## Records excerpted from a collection

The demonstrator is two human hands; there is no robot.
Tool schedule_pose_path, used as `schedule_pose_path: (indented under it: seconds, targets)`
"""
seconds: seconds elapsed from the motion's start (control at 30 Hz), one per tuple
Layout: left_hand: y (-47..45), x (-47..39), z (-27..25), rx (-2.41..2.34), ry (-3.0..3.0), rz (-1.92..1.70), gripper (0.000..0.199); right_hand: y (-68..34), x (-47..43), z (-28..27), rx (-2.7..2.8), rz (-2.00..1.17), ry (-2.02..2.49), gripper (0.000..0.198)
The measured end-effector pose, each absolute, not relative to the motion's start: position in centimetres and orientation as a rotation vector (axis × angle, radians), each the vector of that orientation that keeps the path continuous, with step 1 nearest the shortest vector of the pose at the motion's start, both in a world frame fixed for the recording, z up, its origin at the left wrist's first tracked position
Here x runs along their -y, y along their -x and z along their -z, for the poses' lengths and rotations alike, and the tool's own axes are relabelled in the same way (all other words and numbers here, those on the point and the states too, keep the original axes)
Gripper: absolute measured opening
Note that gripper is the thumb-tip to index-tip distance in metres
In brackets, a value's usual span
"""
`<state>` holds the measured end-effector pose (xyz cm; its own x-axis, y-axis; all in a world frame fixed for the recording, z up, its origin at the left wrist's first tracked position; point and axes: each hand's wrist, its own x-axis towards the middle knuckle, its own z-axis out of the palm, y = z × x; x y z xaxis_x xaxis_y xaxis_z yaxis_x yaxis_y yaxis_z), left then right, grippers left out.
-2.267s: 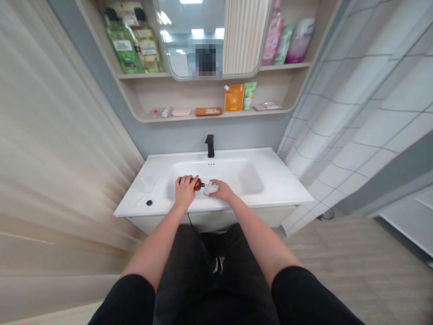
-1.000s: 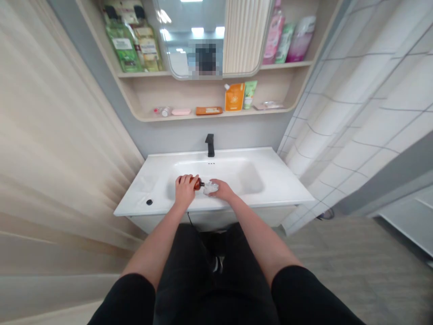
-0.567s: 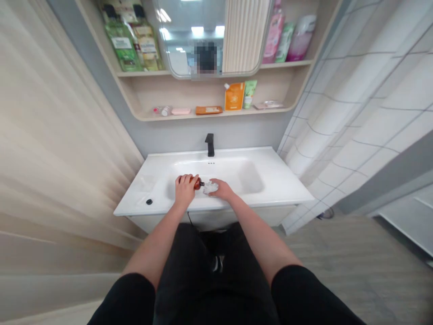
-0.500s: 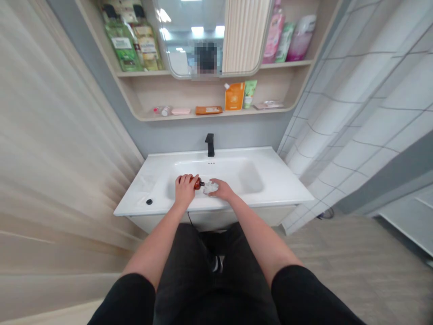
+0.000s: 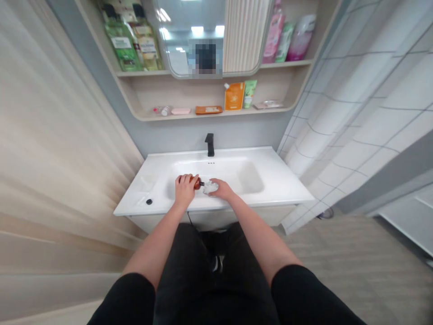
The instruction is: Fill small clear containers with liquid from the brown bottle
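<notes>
Over the sink basin [image 5: 233, 174], my left hand [image 5: 184, 187] is wrapped round a reddish-brown bottle [image 5: 197, 183]. The bottle is tipped on its side, its dark neck pointing right. My right hand [image 5: 222, 188] grips a small clear cup [image 5: 210, 188], whose mouth is at the bottle's neck. Whether liquid is flowing is too small to make out. A round black cap [image 5: 149, 201] lies on the white counter to the left of my left hand.
A black faucet [image 5: 210, 145] stands behind the basin. Above it hangs a shelf unit [image 5: 203, 83] with a mirror, an orange pouch [image 5: 234, 96], a green tube [image 5: 249, 94] and several bottles. Something transparent [image 5: 146, 183] lies on the counter's left. A beige curtain [image 5: 61, 135] hangs at left.
</notes>
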<state>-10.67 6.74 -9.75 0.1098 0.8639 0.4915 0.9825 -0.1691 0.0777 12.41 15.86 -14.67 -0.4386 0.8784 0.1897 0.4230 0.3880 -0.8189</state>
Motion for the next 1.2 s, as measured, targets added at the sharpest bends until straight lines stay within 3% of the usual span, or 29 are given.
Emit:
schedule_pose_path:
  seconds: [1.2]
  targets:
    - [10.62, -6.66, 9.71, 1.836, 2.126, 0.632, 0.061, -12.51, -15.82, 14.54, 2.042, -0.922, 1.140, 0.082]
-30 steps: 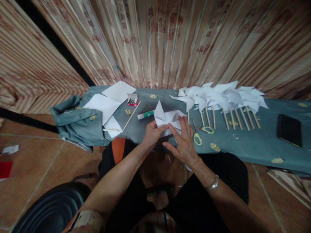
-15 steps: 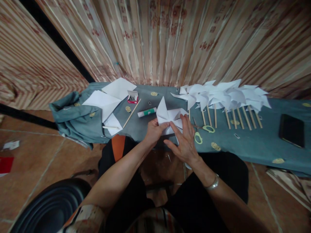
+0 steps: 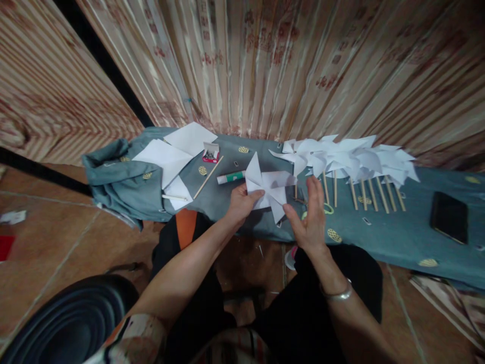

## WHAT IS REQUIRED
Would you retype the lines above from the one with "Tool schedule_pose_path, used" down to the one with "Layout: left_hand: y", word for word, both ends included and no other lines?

## RESULT
Tool schedule_pose_path, used as `schedule_pose_path: (indented under it: seconds, targets)`
"""
seconds: seconds elapsed from the motion's start (control at 30 Hz), one per tuple
Layout: left_hand: y (-47..45), x (-47..39), z (-27..25), rx (-2.41..2.34), ry (-3.0..3.0), rz (-1.92..1.70), gripper (0.000..0.199); right_hand: y (-68..34), x (-47..43), z (-28..27), rx (-2.7..2.8), rz (-2.00..1.17), ry (-2.02..2.49), gripper (0.000..0.198)

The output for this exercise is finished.